# Potatoes Florentine



## Raine (Feb 1, 2005)

Potatoes Florentine 







Ingredients: 

4 large Yukon Gold potatoes (about 2½ pounds) 
3 tablespoons butter 
1 small leek, thinly sliced (white and pale green part only) 
2 cups coarsely chopped fresh spinach, lightly packed 
¼ cup skim milk 
½ cup shredded Parmesan cheese 
¼ teaspoon salt 
Freshly ground pepper to taste 
3 tablespoons finely chopped roasted red bell peppers 
1 tablespoon chopped fresh basil 

Directions: Pierce the potatoes and microwave for 16 to 20 minutes or until tender when gently squeezed. Let cool slightly. 

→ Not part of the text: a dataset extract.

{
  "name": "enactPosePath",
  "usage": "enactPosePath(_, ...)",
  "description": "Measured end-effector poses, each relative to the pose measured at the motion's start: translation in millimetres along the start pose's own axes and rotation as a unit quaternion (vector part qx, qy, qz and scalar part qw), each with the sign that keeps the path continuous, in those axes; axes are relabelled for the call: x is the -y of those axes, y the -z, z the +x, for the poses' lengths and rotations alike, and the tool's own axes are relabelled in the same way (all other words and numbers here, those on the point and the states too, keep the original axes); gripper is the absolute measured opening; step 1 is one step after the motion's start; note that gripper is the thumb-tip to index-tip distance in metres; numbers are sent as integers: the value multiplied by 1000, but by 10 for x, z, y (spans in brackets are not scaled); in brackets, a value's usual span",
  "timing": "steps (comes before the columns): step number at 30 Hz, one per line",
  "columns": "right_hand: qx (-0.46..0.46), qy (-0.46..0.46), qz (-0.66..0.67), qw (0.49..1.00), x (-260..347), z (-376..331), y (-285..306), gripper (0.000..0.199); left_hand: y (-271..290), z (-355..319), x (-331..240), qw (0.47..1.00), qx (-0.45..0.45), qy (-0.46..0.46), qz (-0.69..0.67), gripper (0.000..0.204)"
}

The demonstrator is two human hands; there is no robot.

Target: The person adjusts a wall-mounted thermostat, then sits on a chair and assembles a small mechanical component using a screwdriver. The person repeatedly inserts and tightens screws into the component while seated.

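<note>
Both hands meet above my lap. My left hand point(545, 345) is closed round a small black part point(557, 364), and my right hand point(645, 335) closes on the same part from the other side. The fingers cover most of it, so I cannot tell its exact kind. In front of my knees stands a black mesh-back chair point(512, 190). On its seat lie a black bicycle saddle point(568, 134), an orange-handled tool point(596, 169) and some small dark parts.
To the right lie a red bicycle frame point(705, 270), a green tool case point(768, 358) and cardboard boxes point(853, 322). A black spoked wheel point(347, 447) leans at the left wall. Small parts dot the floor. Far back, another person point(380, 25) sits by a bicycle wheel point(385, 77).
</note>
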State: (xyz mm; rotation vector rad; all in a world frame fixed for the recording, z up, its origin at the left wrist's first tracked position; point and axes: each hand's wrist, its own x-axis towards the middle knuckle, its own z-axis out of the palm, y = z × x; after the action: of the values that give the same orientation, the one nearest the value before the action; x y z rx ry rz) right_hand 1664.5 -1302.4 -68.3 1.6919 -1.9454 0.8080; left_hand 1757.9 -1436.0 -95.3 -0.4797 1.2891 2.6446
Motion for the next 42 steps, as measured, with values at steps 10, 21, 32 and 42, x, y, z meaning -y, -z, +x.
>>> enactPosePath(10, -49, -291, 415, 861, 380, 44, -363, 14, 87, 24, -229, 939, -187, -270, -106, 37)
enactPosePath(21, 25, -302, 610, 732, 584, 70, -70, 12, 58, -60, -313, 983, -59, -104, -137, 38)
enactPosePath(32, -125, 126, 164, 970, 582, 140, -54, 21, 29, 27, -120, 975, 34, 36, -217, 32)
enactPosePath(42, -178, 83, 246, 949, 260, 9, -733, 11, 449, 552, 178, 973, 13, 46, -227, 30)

Meanwhile, melt the butter in a medium skillet. Add the leek and cook until very soft, about 10 minutes, stirring frequently. Add the spinach and cook for a few minutes more until the spinach is cooked and any liquid has been absorbed. 

Preheat oven to 400 F. 

Cut the potatoes in half and scoop out the insides, leaving a ¼-inch rim of potatoes in the skins. Mash the potatoes with the milk until smooth, then stir in the leek, half the cheese, the salt and pepper. Lightly stir in the roasted peppers and basil. Place the potato skins onto a baking sheet and fill with the potato mixture; sprinkle with remaining cheese. Bake for 15 minutes. Makes 8 servings.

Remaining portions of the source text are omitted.